The probability approach to uncertainty and modeling is applied to default probability estimation. This issue has attracted attention as banks contemplate the requirements of Basel IIjs IRB rules. Nicholas M. Kiefer proposes the fomal introduction of expert information into quantitative analysis. An application treating the incorporation of expert information on the default probability is considered in detail.
Estimation of default probabilities (PD), loss given default (LGD, a fraction) and exposure at default (EAD) for portfolio segments containing reasonably homogeneous assets is essential to prudent risk management as well as for compliance with Basel II rules for banks using the IRB approach to determine capital requirementsBasel Committee on Banking Supervision (2004). Estimation of small probabilities is tricky, and I will focus on estimating PD. This problem has attracted considerable recent attention; see Basel Committee on Banking Supervision (2005), Balthazar (2004), BBA, LIBA, and ISDA (2005),and Pluto and Tasche (2005). This is an application in which data information is scarce while expert information is available. The focus of this paper is on estimation of the default probability for a risk bucket on the basis of historical information and expert knowledge. Section 2 argues for the probability approach to uncertainty measurement. The probability approach to default modeling is uncontroversial, although perhaps the extent of the constraints imposed by the simple independent Bernoulli model are under appreciated. This model is briefly described in Section 3.

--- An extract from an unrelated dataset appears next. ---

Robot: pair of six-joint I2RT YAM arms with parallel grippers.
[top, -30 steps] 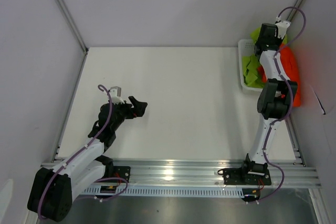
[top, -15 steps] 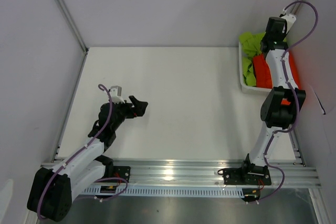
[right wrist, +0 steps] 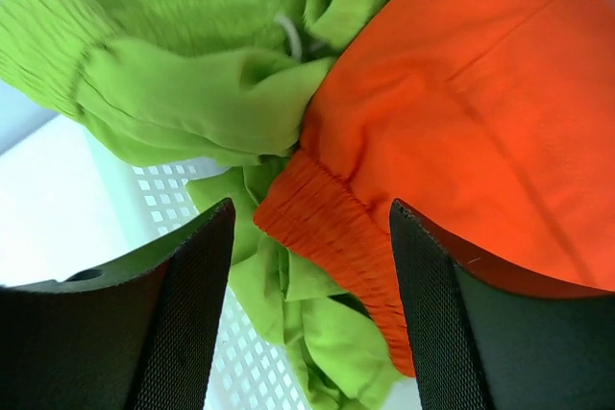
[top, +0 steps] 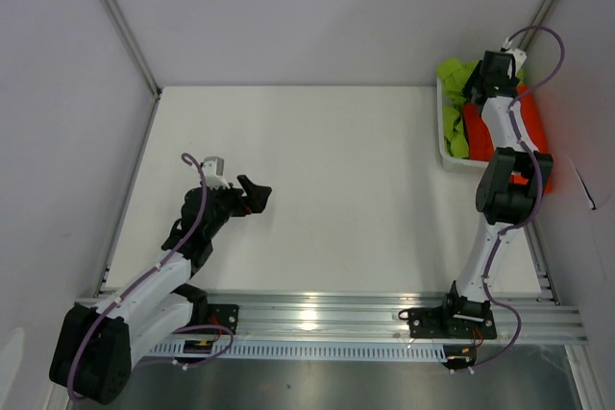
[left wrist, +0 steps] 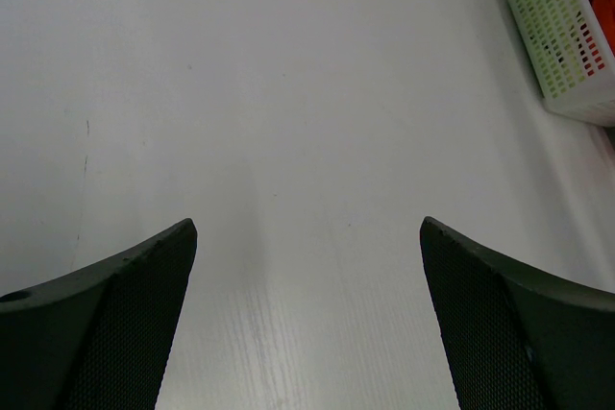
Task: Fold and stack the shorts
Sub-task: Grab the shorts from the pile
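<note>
The orange shorts [right wrist: 461, 112] and green shorts [right wrist: 183, 93] lie bunched in the basket [right wrist: 168, 184]. They are light, limp cloth, likely best pinched at the orange waistband [right wrist: 332, 213], over which the right gripper [right wrist: 309, 237] hangs open. The left gripper [left wrist: 307, 228], well away from the basket, gapes too.

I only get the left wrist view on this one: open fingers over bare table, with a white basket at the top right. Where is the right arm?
Observer: The right gripper hangs over that basket, at the far right corner of the table.
Operator: Is it holding anything?
Observer: No. The right wrist view shows its jaws spread, with the waistband of the orange shorts just beyond them, not gripped.
Operator: And the second pair?
Observer: The green shorts lie bunched in the basket, touching the orange pair. Neither is folded.
</note>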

In section 4 we argue that exactly the same considerations that lead to the probability approach for defaults should lead to the probability approach to default probabilities. As an example, we consider describing expert information in the form of a Beta distribution on the Bernoulli parameter. The probability approach allows coherent combination of expert and data information through Bayes Rule, taken up in Section 5. Section 6 considers estimators of PD based on the probability approach and compares them with alternatives, including the maximum likelihood estimator (which is also the unbiased estimator) and a recent suggestion based on the upper endpoint of a confidence interval of prespecified coverage.